The hat tip is “a cultural expression of recognition, respect, gratitude.” It’s more modern incarnation takes that tradition and translated it to the internet what the constraints of Twitter created “h/t.” It’s an efficient way to acknowledge someone who inspired or taught you without eating up the available characters.
It also happens to be a fantastic reminder of how constraints can drive creativity.
Initially I thought of the hat tip like an entry in a book’s bibliography – but it’s actually richer than that. It’s not just the citation but the reference to the individual who turned the author onto it in the first place.
Now, in addition to knowing what inspired the writer (the reference itself), you can know who.
The added layer of context is both rich and alluring. Much more than a simple citation the hat tips can let the reader on on a conversation that was previously invisible to them – who their favorite author is talking to about topics that interest them. In addition, because hat tips are typically unsolicited nods (outside of courtesy, there’s normally no obligation to reveal how you came across a source), they act as an endorsement of the taste of the discoverer / referrer.
I don’t have any data on the click through rate or search rate of recommenders, but personally, I find myself clicking through links to a hat tipper with much greater frequency than even links to the referenced article.
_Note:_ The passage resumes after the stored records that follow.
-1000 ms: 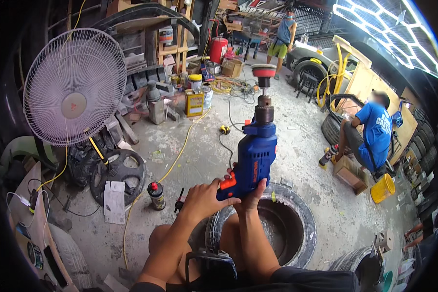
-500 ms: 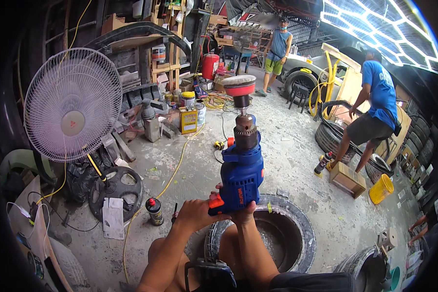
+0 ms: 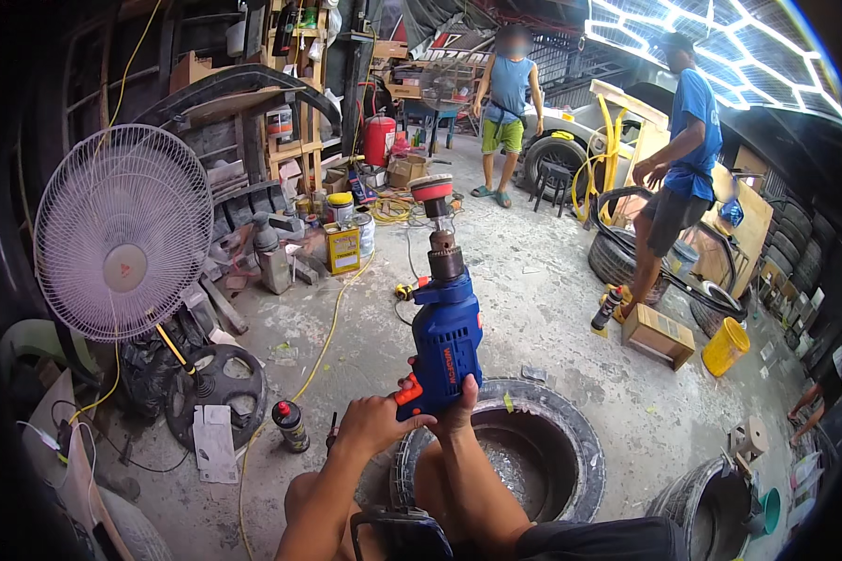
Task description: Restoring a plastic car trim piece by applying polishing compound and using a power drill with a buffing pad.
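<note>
drill (image 3: 446,337) raised nearer | blue body, red-capped tip | both hands (image 3: 412,421) clamped on it

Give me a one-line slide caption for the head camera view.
Both hands, left and right, hold a blue electric drill with a red-rimmed pad upright above a tyre in a cluttered workshop.
</note>
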Demonstrator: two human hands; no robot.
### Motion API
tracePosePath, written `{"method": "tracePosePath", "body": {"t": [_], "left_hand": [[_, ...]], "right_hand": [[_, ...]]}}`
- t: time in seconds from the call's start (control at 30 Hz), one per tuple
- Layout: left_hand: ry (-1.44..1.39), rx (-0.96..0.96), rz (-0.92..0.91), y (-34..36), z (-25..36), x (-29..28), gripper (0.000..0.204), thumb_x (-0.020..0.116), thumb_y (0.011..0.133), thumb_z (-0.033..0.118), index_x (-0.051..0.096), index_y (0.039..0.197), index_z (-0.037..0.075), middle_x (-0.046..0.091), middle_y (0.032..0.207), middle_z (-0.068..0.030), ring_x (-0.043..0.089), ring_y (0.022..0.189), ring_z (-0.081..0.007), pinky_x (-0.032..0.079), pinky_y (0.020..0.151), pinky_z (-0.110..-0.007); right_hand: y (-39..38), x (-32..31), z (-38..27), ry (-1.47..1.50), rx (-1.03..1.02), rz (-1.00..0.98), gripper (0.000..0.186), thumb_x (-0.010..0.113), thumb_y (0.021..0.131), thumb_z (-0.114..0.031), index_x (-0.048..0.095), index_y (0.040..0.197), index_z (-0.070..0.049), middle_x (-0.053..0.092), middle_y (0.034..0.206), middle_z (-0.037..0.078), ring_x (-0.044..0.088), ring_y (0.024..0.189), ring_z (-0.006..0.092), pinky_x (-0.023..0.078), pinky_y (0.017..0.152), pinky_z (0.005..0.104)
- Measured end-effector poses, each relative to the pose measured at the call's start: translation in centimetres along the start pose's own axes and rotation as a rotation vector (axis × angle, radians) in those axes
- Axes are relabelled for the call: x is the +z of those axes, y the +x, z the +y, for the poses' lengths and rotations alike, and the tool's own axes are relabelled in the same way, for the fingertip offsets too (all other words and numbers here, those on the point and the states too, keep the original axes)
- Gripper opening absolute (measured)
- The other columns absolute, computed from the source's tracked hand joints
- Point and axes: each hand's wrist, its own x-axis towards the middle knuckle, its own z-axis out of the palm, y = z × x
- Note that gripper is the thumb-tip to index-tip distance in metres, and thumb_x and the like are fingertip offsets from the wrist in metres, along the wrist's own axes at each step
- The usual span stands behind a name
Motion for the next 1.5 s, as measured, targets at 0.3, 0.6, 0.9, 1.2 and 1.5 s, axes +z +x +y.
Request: {"method": "tracePosePath", "body": {"t": [0.3, 0.6, 0.9, 1.2, 1.5], "left_hand": [[-0.021, 0.008, 0.078, -0.5, 0.3, 0.0, 0.067, 0.043, 0.083, 0.070, 0.068, 0.087, 0.008, 0.064, 0.066, -0.0197, 0.064, 0.066, -0.0398, 0.052, 0.065, -0.047], [0.001, -0.033, 0.052, -0.5, 0.3, 0.3, 0.059, 0.045, 0.083, 0.068, 0.067, 0.100, 0.016, 0.063, 0.066, -0.0203, 0.063, 0.068, -0.0414, 0.050, 0.065, -0.049], [0.000, -0.053, 0.027, -0.5, 0.4, 0.3, 0.061, 0.045, 0.083, 0.069, 0.067, 0.100, 0.015, 0.064, 0.067, -0.0208, 0.064, 0.069, -0.0414, 0.051, 0.066, -0.049], [-0.031, -0.075, -0.006, -0.1, 1.0, -0.2, 0.068, 0.044, 0.082, 0.070, 0.069, 0.094, 0.008, 0.064, 0.070, -0.0229, 0.064, 0.072, -0.0424, 0.051, 0.070, -0.049], [-0.029, -0.084, -0.014, -0.2, 0.9, 0.3, 0.069, 0.045, 0.082, 0.070, 0.069, 0.092, 0.007, 0.064, 0.071, -0.0236, 0.064, 0.073, -0.0419, 0.050, 0.070, -0.049]], "right_hand": [[-0.1, -0.2, 0.2, -0.020, 0.034, -0.032, 0.096, 0.066, 0.070, -0.064, 0.034, 0.134, -0.001, 0.054, 0.115, 0.016, 0.060, 0.091, 0.0322, 0.051, 0.081, 0.0457], [-0.1, 0.6, 0.2, 0.008, 0.000, -0.005, 0.093, 0.066, 0.070, -0.059, 0.034, 0.135, -0.001, 0.055, 0.115, 0.018, 0.061, 0.089, 0.0300, 0.051, 0.080, 0.0432], [0.0, 0.5, 0.2, -0.004, -0.005, -0.012, 0.092, 0.064, 0.071, -0.061, 0.034, 0.135, -0.002, 0.055, 0.116, 0.017, 0.060, 0.089, 0.0294, 0.050, 0.081, 0.0422], [0.2, -0.1, 0.1, 0.028, 0.004, 0.013, 0.090, 0.064, 0.071, -0.059, 0.036, 0.134, -0.002, 0.056, 0.114, 0.018, 0.061, 0.088, 0.0295, 0.050, 0.081, 0.0420], [-0.1, 0.1, 0.0, 0.028, -0.008, 0.020, 0.090, 0.066, 0.071, -0.058, 0.036, 0.133, -0.001, 0.056, 0.112, 0.018, 0.061, 0.087, 0.0296, 0.050, 0.079, 0.0421]]}}
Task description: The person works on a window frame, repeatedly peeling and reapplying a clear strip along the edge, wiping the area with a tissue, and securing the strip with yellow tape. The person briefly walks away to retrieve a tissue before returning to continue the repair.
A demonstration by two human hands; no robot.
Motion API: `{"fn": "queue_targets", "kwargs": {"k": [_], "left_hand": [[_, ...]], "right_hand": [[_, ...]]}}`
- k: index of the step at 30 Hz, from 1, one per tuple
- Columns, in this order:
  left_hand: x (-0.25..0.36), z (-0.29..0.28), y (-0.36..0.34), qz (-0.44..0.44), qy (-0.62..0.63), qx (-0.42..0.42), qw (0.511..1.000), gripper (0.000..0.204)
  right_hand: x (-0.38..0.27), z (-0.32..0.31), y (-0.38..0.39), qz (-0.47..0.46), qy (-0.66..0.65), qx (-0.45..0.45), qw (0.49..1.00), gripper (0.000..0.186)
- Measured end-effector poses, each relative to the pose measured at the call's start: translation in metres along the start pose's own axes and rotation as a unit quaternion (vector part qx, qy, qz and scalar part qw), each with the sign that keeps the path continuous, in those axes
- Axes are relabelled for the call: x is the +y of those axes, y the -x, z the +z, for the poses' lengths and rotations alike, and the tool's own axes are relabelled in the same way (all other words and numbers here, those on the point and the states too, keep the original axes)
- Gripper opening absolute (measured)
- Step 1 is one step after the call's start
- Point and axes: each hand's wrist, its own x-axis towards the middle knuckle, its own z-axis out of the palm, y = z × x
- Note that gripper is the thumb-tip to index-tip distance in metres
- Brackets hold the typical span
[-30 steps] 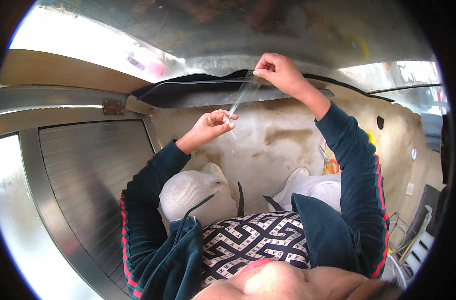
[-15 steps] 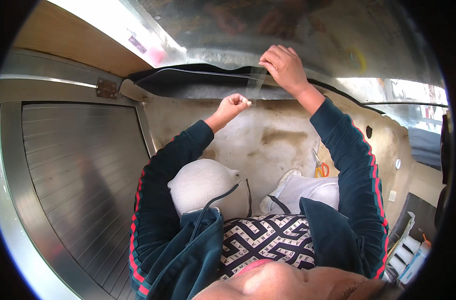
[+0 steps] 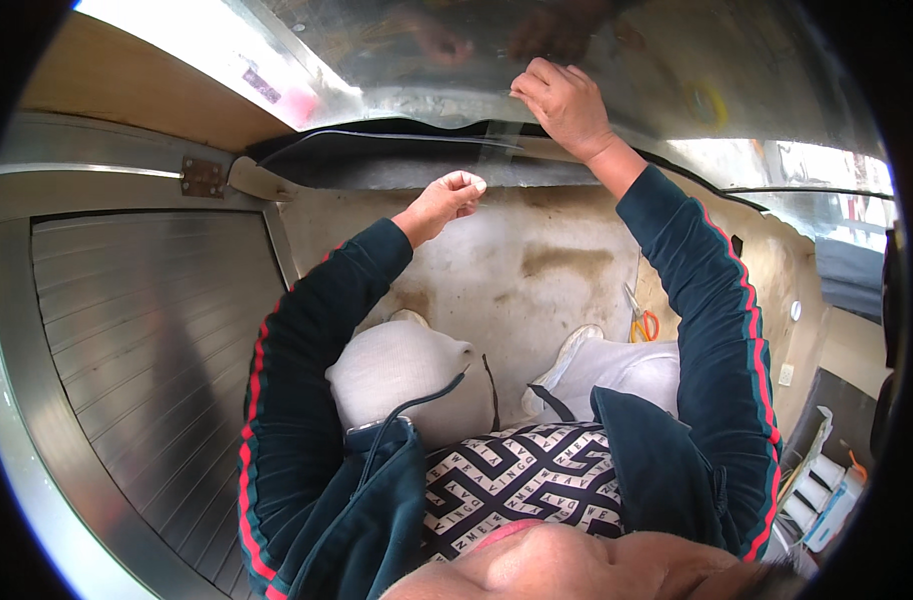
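Note:
My right hand (image 3: 567, 108) is raised in front of the glossy metal-like panel (image 3: 677, 70), pinching the upper end of a thin clear strip (image 3: 499, 150). Lower and to the left, my left hand (image 3: 444, 203) pinches the strip's lower part, thumb and forefinger together. The strip is see-through and faint against the dark curved sheet (image 3: 367, 160) along the panel's lower edge. My hands are reflected in the panel.
Orange-handled scissors (image 3: 645, 325) stand against the stained pale wall (image 3: 567, 260), right of my knees. A ribbed metal door (image 3: 157, 330) is on the left, with a wooden board (image 3: 127, 75) above. A container with white items (image 3: 817, 500) sits at lower right.
Both hands have moved upward against the panel since a second ago, the right one higher. The strip between them looks flatter and fainter against the dark sheet.

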Motion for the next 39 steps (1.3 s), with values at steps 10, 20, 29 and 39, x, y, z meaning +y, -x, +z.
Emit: {"fn": "queue_targets", "kwargs": {"k": [10, 20, 29, 39], "left_hand": [[0.001, 0.036, -0.021, -0.119, -0.166, 0.090, 0.975, 0.017], [-0.048, 0.046, -0.046, -0.014, 0.088, 0.179, 0.980, 0.009], [-0.042, 0.046, -0.057, -0.017, 0.077, 0.236, 0.969, 0.016], [-0.025, 0.045, -0.070, -0.006, -0.070, 0.288, 0.955, 0.024]], "right_hand": [[0.013, -0.001, 0.020, -0.042, 0.016, 0.013, 0.999, 0.011], [0.021, 0.032, 0.043, -0.001, 0.036, 0.031, 0.999, 0.016], [0.011, 0.047, 0.037, -0.013, 0.074, 0.039, 0.996, 0.016], [0.005, 0.054, 0.031, 0.022, 0.080, 0.043, 0.996, 0.018]]}}
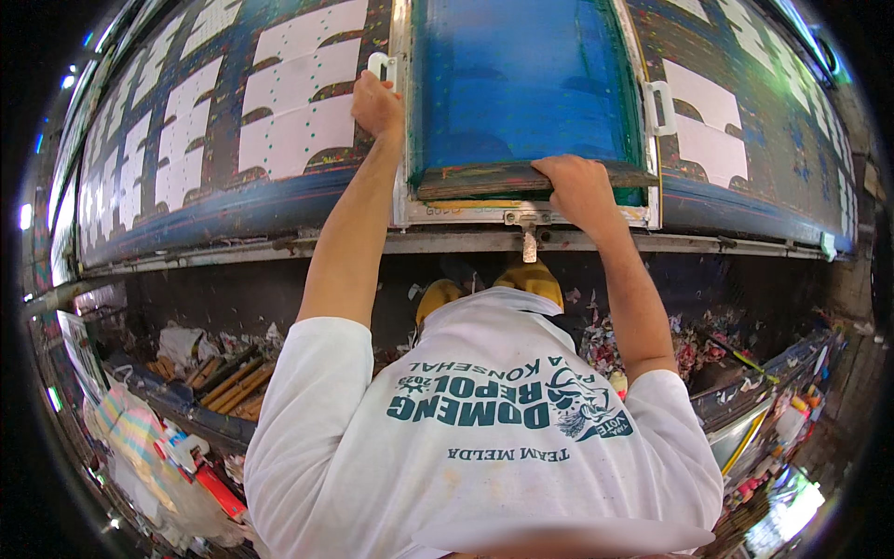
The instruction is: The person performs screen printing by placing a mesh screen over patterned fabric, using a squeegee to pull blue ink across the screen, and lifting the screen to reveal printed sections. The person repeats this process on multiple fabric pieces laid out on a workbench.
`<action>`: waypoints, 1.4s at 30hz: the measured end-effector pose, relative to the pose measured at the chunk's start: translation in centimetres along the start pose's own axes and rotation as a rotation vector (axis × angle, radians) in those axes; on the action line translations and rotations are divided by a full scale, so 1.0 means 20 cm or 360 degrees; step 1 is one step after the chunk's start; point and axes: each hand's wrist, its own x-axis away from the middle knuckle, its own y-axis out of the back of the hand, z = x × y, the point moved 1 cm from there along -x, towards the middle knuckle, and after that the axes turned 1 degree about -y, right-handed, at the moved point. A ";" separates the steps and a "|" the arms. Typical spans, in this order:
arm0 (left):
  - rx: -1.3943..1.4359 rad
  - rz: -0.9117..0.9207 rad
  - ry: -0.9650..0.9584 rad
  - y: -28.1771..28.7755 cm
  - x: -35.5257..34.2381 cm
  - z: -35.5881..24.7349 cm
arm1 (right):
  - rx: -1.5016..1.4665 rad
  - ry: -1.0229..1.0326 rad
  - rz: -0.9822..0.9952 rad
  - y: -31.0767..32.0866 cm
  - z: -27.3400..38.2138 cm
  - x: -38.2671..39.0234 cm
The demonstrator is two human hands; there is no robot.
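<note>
In front of me a printing screen [521, 93] with blue mesh and a pale metal frame lies on the long dark table. My left hand [377, 107] is closed round the white handle [380, 63] on the frame's left side. A wooden squeegee [466, 181] stretches across the near end of the mesh, and my right hand [575, 184] grips its right half from above. A second white handle [663, 109] sticks out from the frame's right side. White cut pieces [303, 126] lie in rows on the table to the left, some with green dots. More white pieces [703, 126] lie to the right.
A metal rail [708, 244] runs along the table's near edge; a small metal bracket [529, 240] on the frame overhangs it. Behind me, sticks of wood [237, 387] lie in a trough at left, coloured scraps [605, 345] at right. A striped plastic bag [130, 429] hangs lower left.
</note>
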 end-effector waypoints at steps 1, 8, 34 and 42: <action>0.0114 -0.0009 0.0031 0.00 0.01 0.01 | 0.0014 -0.0007 0.0028 0.01 -0.02 -0.02; 0.0282 -0.0034 0.0041 -0.01 -0.01 0.03 | 0.0025 -0.0010 0.0108 0.11 -0.07 -0.17; -0.0005 -0.0193 -0.0010 -0.02 0.03 0.03 | 0.0296 0.0317 -0.0840 0.26 -1.02 -2.08; -0.0097 -0.0223 0.0037 -0.01 0.03 0.03 | 0.0467 0.0094 -0.0476 0.26 -1.18 -2.37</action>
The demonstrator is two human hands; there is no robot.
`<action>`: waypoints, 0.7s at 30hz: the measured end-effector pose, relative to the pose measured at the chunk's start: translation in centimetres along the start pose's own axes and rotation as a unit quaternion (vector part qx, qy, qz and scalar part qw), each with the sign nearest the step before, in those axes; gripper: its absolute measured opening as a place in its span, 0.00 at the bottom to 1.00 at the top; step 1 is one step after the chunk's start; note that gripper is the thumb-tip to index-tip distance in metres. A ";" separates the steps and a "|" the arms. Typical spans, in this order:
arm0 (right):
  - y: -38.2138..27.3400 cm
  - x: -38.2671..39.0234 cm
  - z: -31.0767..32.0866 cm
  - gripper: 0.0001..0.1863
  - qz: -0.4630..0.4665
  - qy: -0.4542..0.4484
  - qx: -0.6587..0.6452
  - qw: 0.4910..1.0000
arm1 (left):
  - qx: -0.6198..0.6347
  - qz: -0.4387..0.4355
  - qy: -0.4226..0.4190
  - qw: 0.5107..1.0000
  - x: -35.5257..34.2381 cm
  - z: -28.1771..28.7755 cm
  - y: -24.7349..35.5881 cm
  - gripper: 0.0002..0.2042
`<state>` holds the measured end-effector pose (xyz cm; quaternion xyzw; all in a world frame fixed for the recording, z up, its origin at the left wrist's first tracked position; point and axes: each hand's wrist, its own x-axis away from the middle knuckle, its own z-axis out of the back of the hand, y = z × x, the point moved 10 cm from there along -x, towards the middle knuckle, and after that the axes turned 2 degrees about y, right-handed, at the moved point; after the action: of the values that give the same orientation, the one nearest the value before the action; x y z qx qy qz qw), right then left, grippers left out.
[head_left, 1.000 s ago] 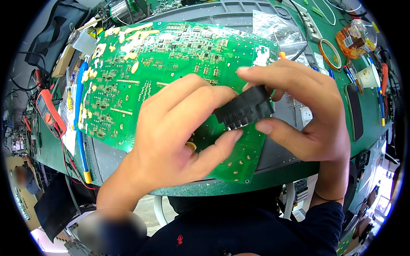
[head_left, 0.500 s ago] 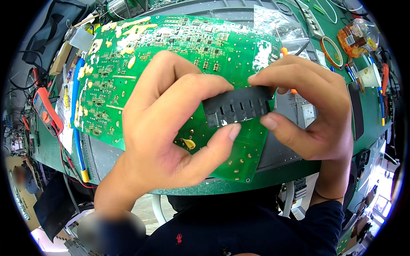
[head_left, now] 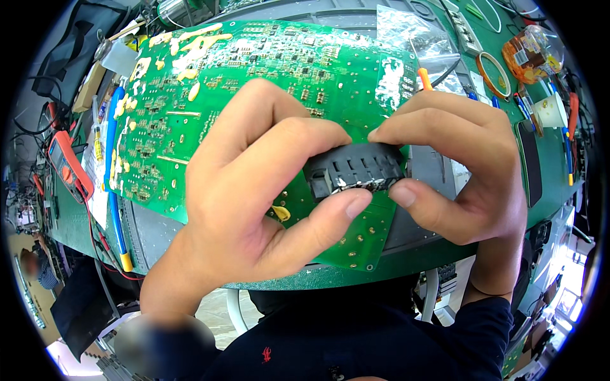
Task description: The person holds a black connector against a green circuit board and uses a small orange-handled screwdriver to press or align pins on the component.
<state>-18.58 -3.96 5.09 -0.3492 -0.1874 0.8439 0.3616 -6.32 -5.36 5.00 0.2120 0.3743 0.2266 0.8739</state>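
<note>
Two bare hands work over a green table (head_left: 551, 190), on which lies a grey mat (head_left: 416, 222). On the mat rests a large green board (head_left: 356, 70) with many small parts; yellow lumps are stuck mostly along its left and upper left, and a white patch shows near its right side. To the left are a red and grey meter (head_left: 67, 164) and a blue tool (head_left: 115, 209) with a yellow end. At the upper right are a clear bag (head_left: 406, 38), a power strip (head_left: 467, 35), a jar (head_left: 532, 56) with orange content, a white cup (head_left: 550, 112) and a dark phone (head_left: 528, 164). Far at the left edge, another person (head_left: 47, 276) appears small.

The black block (head_left: 359, 164) is held above the lower right part of the board. It is longer than wide, with a row of narrow slots across its face and a curved upper edge. Along its lower edge one sees pale, shiny spots; their kind I cannot tell. The block is a little tilted, its left end lower.

The left hand (head_left: 244, 190) pinches it between fingers above and thumb below. The right hand (head_left: 467, 165) grips its right end likewise, with thumb at the lower corner.
</note>
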 end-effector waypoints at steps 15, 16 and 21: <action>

I suppose I shouldn’t find it surprising that one of the best ways to get seen is to provide value to others. I’m just pleased that this trend seems to be picking up momentum. It improves the reading experience and adds a new piece of information that has really never before been part of the narrative. It reminds me of Brian Eno’s idea of Scenius – which helps to demonstrate that genius is rarely an individual endeavor (h/t to Austin Kleon).